Recessão maior mesmo que economia não caia mais

A recessão de 2,3% que o Governo prevê para 2013 e que foi inscrita no Orçamento Retificativo deverá ser mais profunda, bastando para isso que a economia estagne ao longo dos três últimos trimestres do ano.

De acordo com o Instituto Nacional de Estatística (INE), a economia terá caído 4% em termos homólogos no primeiro trimestre do ano, o segundo pior resultado desde que há registo (primeiro trimestre de 1979, com colagem de dados do Banco de Portugal e com bases de contas diferentes), tendo o pior ocorrido no primeiro trimestre de 2009 (queda de 4,1% do PIB).

Com os dados divulgada hoje pelo INE, o PIB do primeiro trimestre a preços de mercado, na ótica da despesa (dados encadeados em volume), atingiu os 37.867,8 milhões de euros, contra 38.001 milhões de euros registados no quarto trimestre.

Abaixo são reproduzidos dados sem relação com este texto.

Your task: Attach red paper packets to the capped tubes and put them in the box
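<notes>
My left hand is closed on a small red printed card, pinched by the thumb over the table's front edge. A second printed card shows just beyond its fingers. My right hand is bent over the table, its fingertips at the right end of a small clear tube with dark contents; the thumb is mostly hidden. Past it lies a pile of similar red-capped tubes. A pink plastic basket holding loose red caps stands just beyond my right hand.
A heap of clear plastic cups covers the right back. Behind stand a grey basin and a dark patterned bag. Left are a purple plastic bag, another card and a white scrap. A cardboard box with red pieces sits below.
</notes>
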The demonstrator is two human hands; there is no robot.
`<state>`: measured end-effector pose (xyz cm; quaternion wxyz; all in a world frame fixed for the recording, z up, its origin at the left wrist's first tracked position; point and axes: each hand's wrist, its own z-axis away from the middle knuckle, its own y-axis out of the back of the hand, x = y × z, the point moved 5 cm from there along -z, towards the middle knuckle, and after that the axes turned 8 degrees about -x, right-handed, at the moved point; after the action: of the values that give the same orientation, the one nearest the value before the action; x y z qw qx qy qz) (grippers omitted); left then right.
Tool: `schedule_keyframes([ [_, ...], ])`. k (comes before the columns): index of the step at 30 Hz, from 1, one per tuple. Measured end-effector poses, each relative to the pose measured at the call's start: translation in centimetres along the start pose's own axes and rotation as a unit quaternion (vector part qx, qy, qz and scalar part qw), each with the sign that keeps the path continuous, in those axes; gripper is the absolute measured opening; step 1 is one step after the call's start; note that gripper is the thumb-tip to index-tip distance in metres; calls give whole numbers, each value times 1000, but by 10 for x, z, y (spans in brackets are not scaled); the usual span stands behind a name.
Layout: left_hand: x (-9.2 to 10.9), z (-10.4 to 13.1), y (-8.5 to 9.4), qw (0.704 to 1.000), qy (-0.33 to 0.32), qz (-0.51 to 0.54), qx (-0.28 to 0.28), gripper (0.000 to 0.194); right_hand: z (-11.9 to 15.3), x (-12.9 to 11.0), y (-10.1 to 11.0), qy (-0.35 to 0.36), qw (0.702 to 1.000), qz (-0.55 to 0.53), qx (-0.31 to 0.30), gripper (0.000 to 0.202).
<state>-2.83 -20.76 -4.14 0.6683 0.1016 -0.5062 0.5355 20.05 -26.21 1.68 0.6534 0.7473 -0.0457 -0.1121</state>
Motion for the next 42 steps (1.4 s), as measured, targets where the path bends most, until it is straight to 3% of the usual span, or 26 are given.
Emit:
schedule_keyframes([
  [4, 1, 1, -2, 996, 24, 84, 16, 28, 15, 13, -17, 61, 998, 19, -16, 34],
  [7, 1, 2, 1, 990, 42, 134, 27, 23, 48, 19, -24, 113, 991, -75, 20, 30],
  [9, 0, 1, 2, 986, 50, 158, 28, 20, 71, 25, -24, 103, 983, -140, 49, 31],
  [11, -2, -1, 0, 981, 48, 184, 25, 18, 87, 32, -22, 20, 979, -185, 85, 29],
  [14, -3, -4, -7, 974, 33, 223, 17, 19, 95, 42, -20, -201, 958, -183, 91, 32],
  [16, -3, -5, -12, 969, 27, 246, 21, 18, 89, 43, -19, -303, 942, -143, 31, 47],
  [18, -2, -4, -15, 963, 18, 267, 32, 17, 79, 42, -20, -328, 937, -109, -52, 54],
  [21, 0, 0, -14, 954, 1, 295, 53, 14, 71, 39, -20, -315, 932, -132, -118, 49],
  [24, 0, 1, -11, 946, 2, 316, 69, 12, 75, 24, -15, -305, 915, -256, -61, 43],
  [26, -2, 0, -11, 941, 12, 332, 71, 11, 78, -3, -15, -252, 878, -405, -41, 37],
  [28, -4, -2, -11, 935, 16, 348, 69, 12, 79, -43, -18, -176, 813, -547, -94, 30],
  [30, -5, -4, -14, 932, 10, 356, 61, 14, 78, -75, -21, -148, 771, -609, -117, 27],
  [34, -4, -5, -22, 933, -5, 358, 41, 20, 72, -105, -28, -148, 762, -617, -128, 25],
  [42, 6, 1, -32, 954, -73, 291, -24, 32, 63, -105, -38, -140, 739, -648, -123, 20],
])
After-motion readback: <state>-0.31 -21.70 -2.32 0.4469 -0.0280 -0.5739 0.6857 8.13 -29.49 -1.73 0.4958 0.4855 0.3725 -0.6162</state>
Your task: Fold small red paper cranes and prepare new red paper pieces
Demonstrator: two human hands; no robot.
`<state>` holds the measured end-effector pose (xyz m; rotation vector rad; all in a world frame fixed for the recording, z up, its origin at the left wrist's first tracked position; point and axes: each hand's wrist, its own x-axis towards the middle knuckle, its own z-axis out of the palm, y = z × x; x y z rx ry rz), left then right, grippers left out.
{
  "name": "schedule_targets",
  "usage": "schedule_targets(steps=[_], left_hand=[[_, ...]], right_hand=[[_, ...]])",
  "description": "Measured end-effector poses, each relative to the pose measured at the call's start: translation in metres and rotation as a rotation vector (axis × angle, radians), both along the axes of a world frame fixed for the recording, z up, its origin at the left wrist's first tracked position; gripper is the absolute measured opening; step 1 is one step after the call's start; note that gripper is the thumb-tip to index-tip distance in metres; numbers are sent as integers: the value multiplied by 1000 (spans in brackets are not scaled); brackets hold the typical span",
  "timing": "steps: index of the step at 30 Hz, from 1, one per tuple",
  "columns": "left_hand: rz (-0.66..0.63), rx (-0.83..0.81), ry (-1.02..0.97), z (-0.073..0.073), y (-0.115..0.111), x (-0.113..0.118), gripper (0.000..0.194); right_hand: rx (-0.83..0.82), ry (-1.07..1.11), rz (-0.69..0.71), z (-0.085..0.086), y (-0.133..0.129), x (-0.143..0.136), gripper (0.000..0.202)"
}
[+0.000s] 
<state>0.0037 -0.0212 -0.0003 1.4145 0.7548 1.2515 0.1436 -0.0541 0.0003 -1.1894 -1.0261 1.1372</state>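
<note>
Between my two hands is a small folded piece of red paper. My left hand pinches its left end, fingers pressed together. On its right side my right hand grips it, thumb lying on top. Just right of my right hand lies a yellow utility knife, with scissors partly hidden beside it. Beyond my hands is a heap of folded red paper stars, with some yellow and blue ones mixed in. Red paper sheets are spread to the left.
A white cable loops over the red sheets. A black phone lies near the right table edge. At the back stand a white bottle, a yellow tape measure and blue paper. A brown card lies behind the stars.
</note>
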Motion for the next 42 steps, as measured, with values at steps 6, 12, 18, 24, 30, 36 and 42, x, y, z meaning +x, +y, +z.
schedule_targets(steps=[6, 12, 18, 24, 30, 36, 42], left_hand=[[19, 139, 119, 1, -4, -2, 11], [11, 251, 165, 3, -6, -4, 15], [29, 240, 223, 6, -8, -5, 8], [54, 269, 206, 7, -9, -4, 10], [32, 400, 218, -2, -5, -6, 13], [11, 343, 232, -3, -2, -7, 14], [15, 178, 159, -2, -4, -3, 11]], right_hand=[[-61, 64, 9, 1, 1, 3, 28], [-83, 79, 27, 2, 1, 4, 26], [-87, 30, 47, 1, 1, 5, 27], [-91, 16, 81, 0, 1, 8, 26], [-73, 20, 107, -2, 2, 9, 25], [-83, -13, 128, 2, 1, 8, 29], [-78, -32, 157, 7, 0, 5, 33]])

Caso este valor do PIB se mantivesse inalterado, ou seja, sem a economia cair mais ao longo deste ano, o PIB real (sem efeito preço) seria de 151.471,2 milhões de euros em 2013.

Com este resultado a economia fecharia 2013 com uma recessão de 2,4%, superior à atualmente estimada pelo Governo e pela 'troika', de 2,3% do PIB, que já foi posta em causa pela Organização para a Cooperação e Desenvolvimento Económico (OCDE), que espera uma recessão de 2,7% do PIB este ano.

Também a Unidade Técnica de Apoio Orçamental (UTAO), numa análise ao Orçamento Retificativo divulgada hoje, aponta vários riscos à projeção do Governo e da 'troika', como a conjuntura externa e o efeito das medidas de consolidação orçamental no rendimento disponível das famílias, por exemplo.

A hipótese de a economia apresentar uma variação em cadeia nula ao longo dos últimos trimestres do ano é, segundo as previsões da Comissão Europeia, ainda assim, otimista.

Nas últimas previsões, onde aponta para um recuo de 2,3% da economia portuguesa em 2013, a Comissão previa que no primeiro trimestre a economia recuasse 0,1% face ao último trimestre de 2012, mas segundo os dados do INE recuou 0,4%. Já em relação à variação homóloga, a Comissão previa um recuo de 3,7%, mas acabou por se registar uma queda de 4%.

Para os próximos trimestres a Comissão prevê, nas variações em cadeia, recuos de 0,2% e 0,1% no segundo e terceiro trimestre e um crescimento de 0,1% no quarto trimestre. Já em termos homólogos, a Comissão aponta para recuos de 2,9%, 2,1% e 0,3%, respetivamente no segundo, terceiro e quarto trimestre de 2013.